Шарлотта Лёвеншёльд - Сельма Лагерлёф
Шрифт:
Интервал:
Закладка:
Так вот, ни Шарлотта Лёвеншёльд, ни жених ее ни малейшего отношения к Шагерстрёму не имели. Он был человеком совсем иного круга. Сын высокопоставленного стокгольмского чиновника, он был богат сам и женился на дочери заводовладельца из Вермланда, наследнице столь многих заводов и рудников, что приданое ее исчислялось несколькими миллионами.
Первое время Шагерстрём жил в Стокгольме и лишь летние месяцы проводил на каком-либо из своих вермландских заводов, но когда жена его через несколько лет умерла родами, он переехал в Корсчюрку, в поместье Озерная Дача. Он очень горевал по жене и не мог жить там, где она когда-то бывала. Шагерстрём почти никому не делал визитов и, чтобы убить время, занялся управлением своих многочисленных заводов, а Озерную Дачу он перестроил и отделал с такой роскошью, что она стала поистине украшением Корсчюрки. Несмотря на то, что Шагерстрём был совершенно один, он держал множество прислуги и жил большим барином. Шарлотта Лёвеншёльд знала, что так же, как ей не добыть звезд с неба для своего брачного венца, так и не бывать ей за Шагерстрёмом.

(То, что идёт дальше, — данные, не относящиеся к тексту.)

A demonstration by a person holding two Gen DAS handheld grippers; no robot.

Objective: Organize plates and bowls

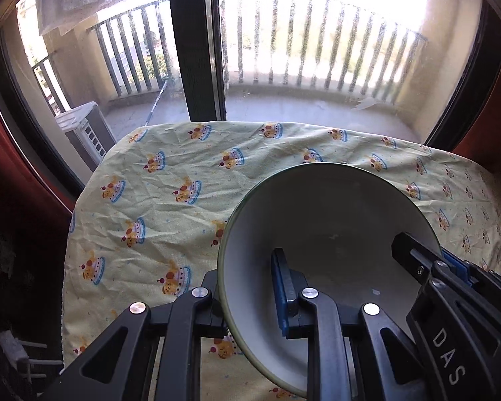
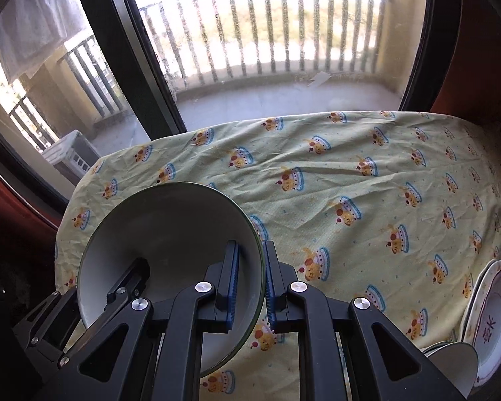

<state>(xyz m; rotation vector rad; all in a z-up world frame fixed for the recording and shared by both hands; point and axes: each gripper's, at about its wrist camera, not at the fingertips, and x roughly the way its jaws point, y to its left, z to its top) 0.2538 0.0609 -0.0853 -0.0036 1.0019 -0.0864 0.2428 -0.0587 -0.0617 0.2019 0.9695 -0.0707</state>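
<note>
Clamped hard on one rim of a white ceramic bowl with a thin green edge [image 2: 170, 234]: right gripper [image 2: 252, 274], blue-padded fingers [image 2: 232, 277] narrow, one inside the wall, one outside. Gripped the opposite rim too, with the left gripper [image 1: 250, 280]: one blue finger pressed against the inner wall, the other hidden behind the bowl, so narrow there as well. Hung tilted between the two, mouth turned toward the cameras, over the near part of the table.

Down at the near right corner in the right wrist view: sat a second white bowl [image 2: 457, 361], partly cut off, just beside a stack of white plates with a red patterned rim [image 2: 494, 317].

Spread under all of it: a wrinkled pale yellow tablecloth printed with little cartoon cakes [image 2: 350, 183], draped over the far edge of the table.

Further back: stood a tall glass door with a dark frame [image 1: 197, 50]. Beyond the glass, showed a bare balcony floor, a white slatted box [image 1: 87, 130] at the left and a railing of upright bars [image 1: 317, 43] against bright daylight.
</note>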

Надобно вам знать, что Шарлотта Лёвеншёльд из тех, кто говорит все, что взбредет на ум. И однажды, когда у пастора собралось много гостей, мимо усадьбы проехал Шагерстрём в своем большом открытом ландо, запряженном четверкою великолепных вороных, с ливрейным лакеем на козлах рядом с кучером. Само собой, все ринулись к окнам и провожали Шагерстрёма взглядом, пока он не скрылся из виду. Но едва он исчез из глаз, Шарлотта Лёвеншёльд, оборотясь к своему жениху, стоящему в глубине комнаты, сказала громко, так, что все могли слышать:
— Знай, Карл-Артур, что хоть я и люблю тебя, но посватайся ко мне Шагерстрём, я ему не откажу.
Гости, которые знали, что Шагерстрём никогда не посватается к ней, разразились хохотом. И жених посмеялся вместе со всеми, так как понимал, что Шарлотта сказала это, чтобы позабавить гостей. Хотя сама она была, казалось, немало смущена словами, невольно сорвавшимися с языка, но нельзя поручиться за то, что произнесла она их без всякой задней мысли. Ей, верно, хотелось слегка припугнуть милого Карла-Артура и заставить его подумать об учительской должности.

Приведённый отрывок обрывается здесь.